Operação Transparência: STF Bloqueia R$ 6,15 Milhões de Eduardo Cunha em Nova Fase de Investigação
Em um novo desdobramento da Operação Transparência, o ministro do Supremo Tribunal Federal (STF), Flávio Dino, determinou o bloqueio de R$ 6,15 milhões vinculados ao ex-deputado federal Eduardo Cunha, que está afastado da Câmara dos Deputados desde 2016. Esta decisão se soma ao bloqueio anterior de R$ 119,6 milhões do presidente do PL, Valdemar Costa Neto.
As investigações revelaram 21 pedidos de emendas que foram empenhadas e pagas, totalizando o montante bloqueado. Segundo a decisão de Dino, esses pedidos foram "forjadamente documentados" com a intenção de ocultar o verdadeiro solicitante.
A determinação foi assinada no dia 6 de julho, mas apenas divulgada ao público no último domingo (12). O avanço das investigações se deu a partir da apreensão do celular de Mariângela Fialek, servidora da Câmara Federal, considerada uma das principais investigadas na Operação Transparência, que teve início em dezembro de 2025.
Fialek é apontada como mediadora nas solicitações de emendas Pix, um tipo de emenda criada em 2019, durante o governo de Jair Bolsonaro, que permite pedidos de forma sigilosa, sem a necessidade de prestação de contas. Essa prática gerou a Arguição de Descumprimento de Preceito Fundamental (ADPF) 854, protocolada pelo PSOL em 2021, que visa garantir transparência na execução dos recursos das emendas parlamentares.
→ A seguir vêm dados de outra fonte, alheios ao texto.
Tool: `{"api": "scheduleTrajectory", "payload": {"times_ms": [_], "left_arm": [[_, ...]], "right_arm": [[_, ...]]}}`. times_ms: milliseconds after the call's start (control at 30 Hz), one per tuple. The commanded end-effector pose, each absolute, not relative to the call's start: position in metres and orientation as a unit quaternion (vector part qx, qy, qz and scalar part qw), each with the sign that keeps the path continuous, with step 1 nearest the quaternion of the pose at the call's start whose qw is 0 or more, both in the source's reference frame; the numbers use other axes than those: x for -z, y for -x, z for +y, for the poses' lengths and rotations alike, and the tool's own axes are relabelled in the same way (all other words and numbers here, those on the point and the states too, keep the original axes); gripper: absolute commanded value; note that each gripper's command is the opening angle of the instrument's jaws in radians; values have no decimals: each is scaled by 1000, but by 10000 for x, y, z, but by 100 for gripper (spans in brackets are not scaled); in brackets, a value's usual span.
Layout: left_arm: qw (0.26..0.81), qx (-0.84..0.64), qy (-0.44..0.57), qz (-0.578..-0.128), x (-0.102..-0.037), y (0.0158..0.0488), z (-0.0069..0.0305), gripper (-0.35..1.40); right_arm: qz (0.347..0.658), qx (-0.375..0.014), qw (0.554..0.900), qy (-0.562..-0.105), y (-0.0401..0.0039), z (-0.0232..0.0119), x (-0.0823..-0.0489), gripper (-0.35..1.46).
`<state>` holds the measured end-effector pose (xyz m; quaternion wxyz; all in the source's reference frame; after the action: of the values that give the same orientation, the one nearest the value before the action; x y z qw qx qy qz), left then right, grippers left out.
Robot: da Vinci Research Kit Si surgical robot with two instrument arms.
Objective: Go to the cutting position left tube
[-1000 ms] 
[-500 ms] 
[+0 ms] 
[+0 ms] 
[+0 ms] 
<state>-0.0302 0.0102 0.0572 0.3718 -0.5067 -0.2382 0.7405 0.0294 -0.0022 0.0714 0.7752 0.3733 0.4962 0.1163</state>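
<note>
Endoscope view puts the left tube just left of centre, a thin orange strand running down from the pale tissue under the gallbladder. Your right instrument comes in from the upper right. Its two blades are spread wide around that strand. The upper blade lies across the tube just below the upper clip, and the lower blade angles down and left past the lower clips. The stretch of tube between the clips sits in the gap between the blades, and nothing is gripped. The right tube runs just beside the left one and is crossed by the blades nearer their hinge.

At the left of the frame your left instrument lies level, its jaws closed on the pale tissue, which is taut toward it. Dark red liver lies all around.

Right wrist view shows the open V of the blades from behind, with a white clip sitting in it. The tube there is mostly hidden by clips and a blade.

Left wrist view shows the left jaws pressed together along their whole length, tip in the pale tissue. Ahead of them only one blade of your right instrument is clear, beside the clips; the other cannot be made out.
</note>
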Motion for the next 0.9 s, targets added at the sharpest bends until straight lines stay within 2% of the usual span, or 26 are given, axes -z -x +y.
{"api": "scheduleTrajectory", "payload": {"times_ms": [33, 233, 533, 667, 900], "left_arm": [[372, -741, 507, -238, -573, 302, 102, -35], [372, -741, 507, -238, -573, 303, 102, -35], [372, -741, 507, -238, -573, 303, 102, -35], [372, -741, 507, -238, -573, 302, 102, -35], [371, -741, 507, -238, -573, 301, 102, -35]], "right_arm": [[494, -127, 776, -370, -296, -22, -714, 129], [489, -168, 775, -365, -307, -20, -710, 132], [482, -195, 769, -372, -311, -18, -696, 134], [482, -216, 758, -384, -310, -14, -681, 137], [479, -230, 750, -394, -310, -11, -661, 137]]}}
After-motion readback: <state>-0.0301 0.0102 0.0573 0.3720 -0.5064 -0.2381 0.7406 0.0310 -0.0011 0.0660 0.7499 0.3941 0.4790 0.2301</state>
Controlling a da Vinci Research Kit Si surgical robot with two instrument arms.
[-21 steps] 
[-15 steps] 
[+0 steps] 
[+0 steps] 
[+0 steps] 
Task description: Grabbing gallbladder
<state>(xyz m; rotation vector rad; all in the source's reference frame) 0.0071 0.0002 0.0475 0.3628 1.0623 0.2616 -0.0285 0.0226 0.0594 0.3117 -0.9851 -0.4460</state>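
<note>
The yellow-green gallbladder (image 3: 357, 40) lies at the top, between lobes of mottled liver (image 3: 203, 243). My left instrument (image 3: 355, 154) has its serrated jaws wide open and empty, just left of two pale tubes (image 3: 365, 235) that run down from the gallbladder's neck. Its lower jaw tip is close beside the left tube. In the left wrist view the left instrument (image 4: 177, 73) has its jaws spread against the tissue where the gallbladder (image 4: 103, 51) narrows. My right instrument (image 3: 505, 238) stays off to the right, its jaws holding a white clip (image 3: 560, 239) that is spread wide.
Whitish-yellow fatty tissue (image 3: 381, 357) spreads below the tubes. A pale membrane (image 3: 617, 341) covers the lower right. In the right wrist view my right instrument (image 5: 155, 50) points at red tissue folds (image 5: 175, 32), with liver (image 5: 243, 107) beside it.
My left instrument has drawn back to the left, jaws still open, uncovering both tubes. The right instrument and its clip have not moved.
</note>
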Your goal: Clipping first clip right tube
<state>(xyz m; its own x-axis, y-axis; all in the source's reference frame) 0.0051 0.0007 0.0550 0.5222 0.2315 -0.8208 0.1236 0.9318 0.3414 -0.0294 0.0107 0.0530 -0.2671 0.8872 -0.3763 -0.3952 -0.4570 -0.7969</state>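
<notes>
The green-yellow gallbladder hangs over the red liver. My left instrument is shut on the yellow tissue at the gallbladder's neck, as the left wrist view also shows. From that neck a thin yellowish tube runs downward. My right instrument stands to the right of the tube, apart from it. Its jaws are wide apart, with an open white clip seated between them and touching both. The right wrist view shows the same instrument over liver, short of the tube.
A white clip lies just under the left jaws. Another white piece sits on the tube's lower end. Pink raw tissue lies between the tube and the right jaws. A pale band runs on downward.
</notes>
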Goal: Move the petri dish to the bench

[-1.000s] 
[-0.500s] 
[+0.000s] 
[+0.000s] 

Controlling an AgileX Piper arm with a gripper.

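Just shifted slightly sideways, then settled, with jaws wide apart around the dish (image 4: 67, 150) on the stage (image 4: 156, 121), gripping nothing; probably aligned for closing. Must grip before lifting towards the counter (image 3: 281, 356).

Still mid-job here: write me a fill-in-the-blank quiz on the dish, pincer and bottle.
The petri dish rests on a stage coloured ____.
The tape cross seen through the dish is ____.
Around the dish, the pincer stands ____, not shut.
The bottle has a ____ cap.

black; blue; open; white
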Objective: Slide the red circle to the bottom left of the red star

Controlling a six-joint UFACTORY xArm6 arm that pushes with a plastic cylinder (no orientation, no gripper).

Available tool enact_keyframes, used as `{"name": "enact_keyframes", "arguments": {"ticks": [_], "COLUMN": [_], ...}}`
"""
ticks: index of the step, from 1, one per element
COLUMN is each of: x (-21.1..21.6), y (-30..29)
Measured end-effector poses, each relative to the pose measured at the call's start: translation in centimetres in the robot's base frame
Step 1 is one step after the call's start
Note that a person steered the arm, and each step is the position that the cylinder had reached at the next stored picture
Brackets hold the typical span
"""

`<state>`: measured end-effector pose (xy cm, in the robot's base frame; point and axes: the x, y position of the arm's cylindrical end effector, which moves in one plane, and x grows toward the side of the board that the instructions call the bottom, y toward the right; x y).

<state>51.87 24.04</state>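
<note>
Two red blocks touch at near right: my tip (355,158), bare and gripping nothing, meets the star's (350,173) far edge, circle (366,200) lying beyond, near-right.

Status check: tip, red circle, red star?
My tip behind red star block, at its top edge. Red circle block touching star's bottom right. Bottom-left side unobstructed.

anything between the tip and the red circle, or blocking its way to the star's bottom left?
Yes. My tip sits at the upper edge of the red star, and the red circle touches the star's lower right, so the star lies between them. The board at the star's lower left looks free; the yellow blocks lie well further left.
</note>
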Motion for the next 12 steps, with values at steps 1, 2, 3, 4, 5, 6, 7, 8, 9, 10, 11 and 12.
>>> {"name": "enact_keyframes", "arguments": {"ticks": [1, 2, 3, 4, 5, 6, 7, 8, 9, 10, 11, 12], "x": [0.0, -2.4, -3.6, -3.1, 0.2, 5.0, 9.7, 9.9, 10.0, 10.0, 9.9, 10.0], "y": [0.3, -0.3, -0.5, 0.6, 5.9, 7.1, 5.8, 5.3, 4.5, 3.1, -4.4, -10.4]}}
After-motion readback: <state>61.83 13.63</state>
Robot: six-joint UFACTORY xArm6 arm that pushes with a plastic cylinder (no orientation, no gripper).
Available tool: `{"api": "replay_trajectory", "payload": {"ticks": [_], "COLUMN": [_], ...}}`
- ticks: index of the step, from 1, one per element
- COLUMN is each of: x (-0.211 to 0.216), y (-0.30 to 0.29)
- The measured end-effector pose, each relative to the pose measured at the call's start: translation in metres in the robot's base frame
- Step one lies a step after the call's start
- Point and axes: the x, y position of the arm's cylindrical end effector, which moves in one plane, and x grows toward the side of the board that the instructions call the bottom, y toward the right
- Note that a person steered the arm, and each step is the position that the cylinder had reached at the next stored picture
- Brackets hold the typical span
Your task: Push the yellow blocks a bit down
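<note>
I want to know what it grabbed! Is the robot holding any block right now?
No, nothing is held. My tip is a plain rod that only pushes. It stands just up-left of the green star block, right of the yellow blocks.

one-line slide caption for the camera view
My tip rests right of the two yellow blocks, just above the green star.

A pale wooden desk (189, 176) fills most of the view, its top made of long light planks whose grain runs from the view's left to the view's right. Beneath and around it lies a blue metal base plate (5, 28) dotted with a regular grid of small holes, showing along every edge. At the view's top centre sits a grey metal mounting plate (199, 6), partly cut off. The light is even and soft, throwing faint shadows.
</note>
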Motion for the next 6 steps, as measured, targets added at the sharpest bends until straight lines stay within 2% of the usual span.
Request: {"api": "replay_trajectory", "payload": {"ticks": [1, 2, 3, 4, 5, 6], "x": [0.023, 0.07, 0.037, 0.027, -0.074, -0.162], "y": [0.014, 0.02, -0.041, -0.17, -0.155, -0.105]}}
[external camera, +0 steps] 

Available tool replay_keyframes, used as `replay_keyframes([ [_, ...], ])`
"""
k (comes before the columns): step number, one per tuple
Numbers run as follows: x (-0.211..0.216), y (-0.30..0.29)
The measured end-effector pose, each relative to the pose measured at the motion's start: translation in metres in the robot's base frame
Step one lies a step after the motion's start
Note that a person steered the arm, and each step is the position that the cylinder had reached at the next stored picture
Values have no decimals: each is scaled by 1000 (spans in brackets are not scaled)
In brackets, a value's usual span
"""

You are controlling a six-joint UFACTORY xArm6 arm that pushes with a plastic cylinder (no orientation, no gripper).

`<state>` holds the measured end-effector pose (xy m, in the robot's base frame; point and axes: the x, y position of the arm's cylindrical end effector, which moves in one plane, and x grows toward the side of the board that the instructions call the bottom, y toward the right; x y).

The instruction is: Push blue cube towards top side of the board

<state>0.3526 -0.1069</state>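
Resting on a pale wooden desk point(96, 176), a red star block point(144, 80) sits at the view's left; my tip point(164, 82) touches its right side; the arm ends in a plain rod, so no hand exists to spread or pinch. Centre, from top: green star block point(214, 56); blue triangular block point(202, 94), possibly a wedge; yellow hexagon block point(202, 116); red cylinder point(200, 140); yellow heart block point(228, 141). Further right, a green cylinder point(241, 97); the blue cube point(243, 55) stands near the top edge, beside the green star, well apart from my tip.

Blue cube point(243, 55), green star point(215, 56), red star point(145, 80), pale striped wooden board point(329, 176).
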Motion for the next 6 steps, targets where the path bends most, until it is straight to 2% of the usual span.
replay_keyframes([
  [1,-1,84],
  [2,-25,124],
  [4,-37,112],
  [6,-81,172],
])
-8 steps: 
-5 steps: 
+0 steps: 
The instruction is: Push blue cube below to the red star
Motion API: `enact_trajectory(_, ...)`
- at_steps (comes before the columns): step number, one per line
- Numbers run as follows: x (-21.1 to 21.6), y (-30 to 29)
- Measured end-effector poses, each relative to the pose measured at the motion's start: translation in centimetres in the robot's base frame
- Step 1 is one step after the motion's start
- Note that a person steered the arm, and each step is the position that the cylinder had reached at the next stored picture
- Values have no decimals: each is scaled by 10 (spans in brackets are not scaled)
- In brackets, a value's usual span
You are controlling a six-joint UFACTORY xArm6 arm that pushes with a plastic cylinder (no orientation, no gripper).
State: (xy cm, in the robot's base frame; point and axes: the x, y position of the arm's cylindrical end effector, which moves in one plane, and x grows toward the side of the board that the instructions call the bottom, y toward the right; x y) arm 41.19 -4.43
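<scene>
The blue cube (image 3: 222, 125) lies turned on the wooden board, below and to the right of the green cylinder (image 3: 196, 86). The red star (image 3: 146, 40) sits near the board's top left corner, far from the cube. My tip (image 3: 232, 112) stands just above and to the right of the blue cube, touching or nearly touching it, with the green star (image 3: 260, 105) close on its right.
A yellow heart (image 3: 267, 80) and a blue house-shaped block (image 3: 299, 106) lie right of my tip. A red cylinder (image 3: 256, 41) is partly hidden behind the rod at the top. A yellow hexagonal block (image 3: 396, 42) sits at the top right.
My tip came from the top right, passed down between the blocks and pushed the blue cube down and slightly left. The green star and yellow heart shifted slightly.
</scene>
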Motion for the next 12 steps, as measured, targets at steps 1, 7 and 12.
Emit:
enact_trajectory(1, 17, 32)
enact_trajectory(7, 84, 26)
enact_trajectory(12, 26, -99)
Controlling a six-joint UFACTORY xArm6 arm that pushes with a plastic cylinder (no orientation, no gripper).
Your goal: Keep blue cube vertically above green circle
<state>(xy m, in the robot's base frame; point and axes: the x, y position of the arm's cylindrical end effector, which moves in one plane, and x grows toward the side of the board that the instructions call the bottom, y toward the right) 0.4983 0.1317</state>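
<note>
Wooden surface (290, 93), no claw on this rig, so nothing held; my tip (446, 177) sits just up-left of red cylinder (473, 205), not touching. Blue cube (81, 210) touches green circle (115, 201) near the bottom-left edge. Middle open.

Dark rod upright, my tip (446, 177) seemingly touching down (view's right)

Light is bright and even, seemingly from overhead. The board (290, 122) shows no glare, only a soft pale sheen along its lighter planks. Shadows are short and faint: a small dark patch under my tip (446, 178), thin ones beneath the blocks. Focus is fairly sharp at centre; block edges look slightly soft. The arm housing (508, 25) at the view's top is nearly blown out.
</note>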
Flávio Dino fundamenta sua decisão no artigo 163 da Constituição Federal, que exige clareza sobre o uso de recursos públicos. A determinação inclui a obrigação da Advocacia-Geral da União (AGU), da Controladoria-Geral da União (CGU) e do presidente da Câmara, Hugo Motta, de esclarecer o uso das emendas. O prazo estipulado para a apresentação da documentação é de dez dias.
Em resposta, Hugo Motta criticou a decisão do STF, alegando que a medida visa "criminalizar a atividade política". Ele defendeu que a destinação das emendas segue as regras estabelecidas e compromissos institucionais entre os Poderes. Além disso, ressaltou a confiança na atuação dos servidores da Câmara.
Por outro lado, a defesa de Eduardo Cunha afirmou que o ex-deputado não reconhece qualquer irregularidade na tramitação das emendas e destacou a importância de distinguir a interlocução política de ações clandestinas. A defesa também manifestou a intenção de buscar informações mais detalhadas sobre o caso e se opor às medidas adotadas.
Essa nova fase da Operação Transparência continua a levantar questões sobre a transparência e a legalidade no uso de recursos públicos por parlamentares, refletindo um cenário de crescente vigilância sobre a atividade política no Brasil.